The women are both graceful and beautiful. Coorg is really an unforgettable holiday destination. There are lot of remote places in Coorg with tourism potential which is yet to be exploited. Not invaded by railway tracks or aerodynamics, Coorg is connect to the other parts of the state and the neighboring state of Kerala by road. Take a leisurely walk or drive along the roads and feel the cool crispy air tingling your skin.

Madikeri is the district headquarters of Kodagu.

HISTORY OF COORG

The Chengalvas, Gangas, Cholas, Hoysalas and the Kadamba Kings ruled parts of Coorg till the 7th Century A.D. respectively. The Haleri kings ruled Coorg from about 1592 to 1834. In 1834, the British annexed Coorg and ruled it till 1947. After India’s Independence as per the new Indian Constitution, Coorg became a ‘C’ State (Independent State). In 1956, Coorg was merged with Karnataka and become one of its districts. It has 3 taluks – Madikeri, Somwarpet & Virajpet.
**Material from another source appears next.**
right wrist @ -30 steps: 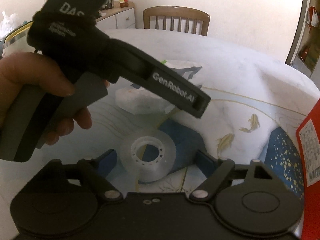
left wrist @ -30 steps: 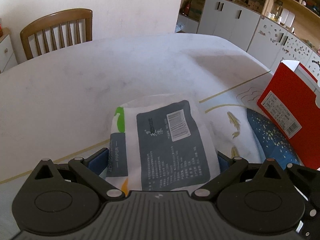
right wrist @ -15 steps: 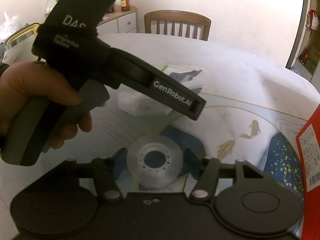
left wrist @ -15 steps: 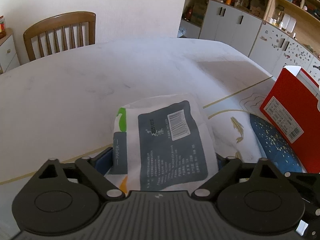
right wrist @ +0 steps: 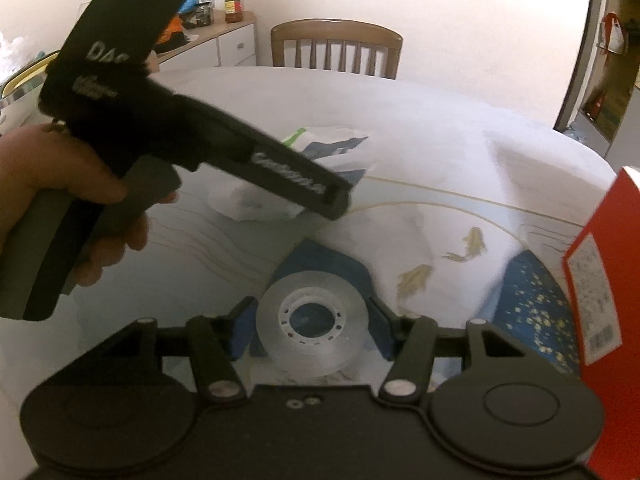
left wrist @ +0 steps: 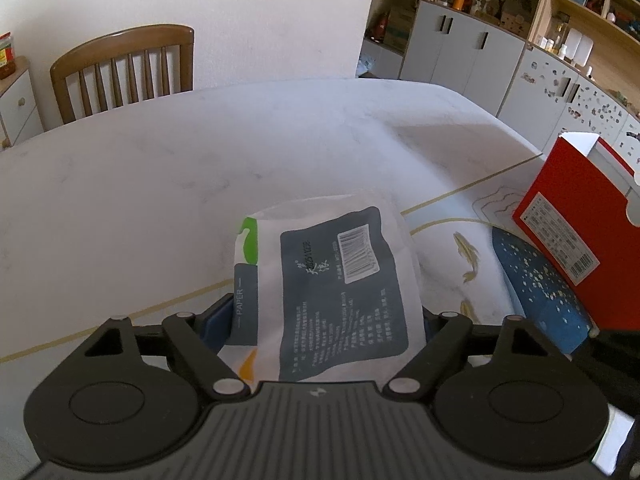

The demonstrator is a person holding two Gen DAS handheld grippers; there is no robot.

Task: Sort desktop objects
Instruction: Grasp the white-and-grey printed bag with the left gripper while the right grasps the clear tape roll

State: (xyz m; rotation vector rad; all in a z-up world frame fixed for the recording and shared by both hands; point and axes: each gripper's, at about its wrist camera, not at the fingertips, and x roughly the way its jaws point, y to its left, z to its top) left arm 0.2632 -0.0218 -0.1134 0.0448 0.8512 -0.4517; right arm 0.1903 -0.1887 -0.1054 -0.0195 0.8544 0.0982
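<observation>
Both grippers close in for pickup: the left gripper [left wrist: 324,320] squeezing the tissue pack [left wrist: 328,292], the right gripper [right wrist: 310,326] clamping the tape roll [right wrist: 310,326], near a red box [right wrist: 600,280] on the right.

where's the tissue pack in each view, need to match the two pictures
Left wrist view: the tissue pack fills the lower centre, between the left tongs, label side up.
Right wrist view: the tissue pack lies mid-frame, upper centre, partly hidden behind the black handle of the other tool, beyond the tape roll.
Shared landmark: the red box at the right edge, also at the right edge in the right wrist view.
</observation>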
Kind Muddu Raja of Haleri dynasty established Madikeri in the year 1681. Formerly Madikeri was known as Muddu Rajakeri.


PEOPLE AND CULTURE

traditional dressing traditional women dressing
The people of Coorg predominantly belong to Kodava community, but other communities like the Gowdas, Airis, Amnmakodavas, Heggades etc., also live here. The British called this land as Coorg and the Kodavas as Coorgs.

Their physical attributes strongly indicate an Aryan ancestry. There are different theories and opinions on their origin. The attire of Coorg men i.e., “Kuppya” and “Chele” or waistband shows Central Asian influence. The knot on the right shoulder of the saree of the women shows a similarity with the knot of the ancient Greek women called “Chitton”. The jewelry has a strong resemblance to Greek jewelry. They have a distinct culture, dialect, food habit, dress, ceremonies, festivals and customs.

Coorg language is called the “Kodava Thak”. This dialect which has no script is a mixture of Kannada, Tamil and Malayalam languages. Kerala influences Coorg architecture. All the temples and the ‘Iny mane’ (heritage houses) are built typically in Kerala style. Coorg women are known for their beauty and the men for their valor. Coorgs are friendly and hospitable people. They love to maintain a neat & elegant home.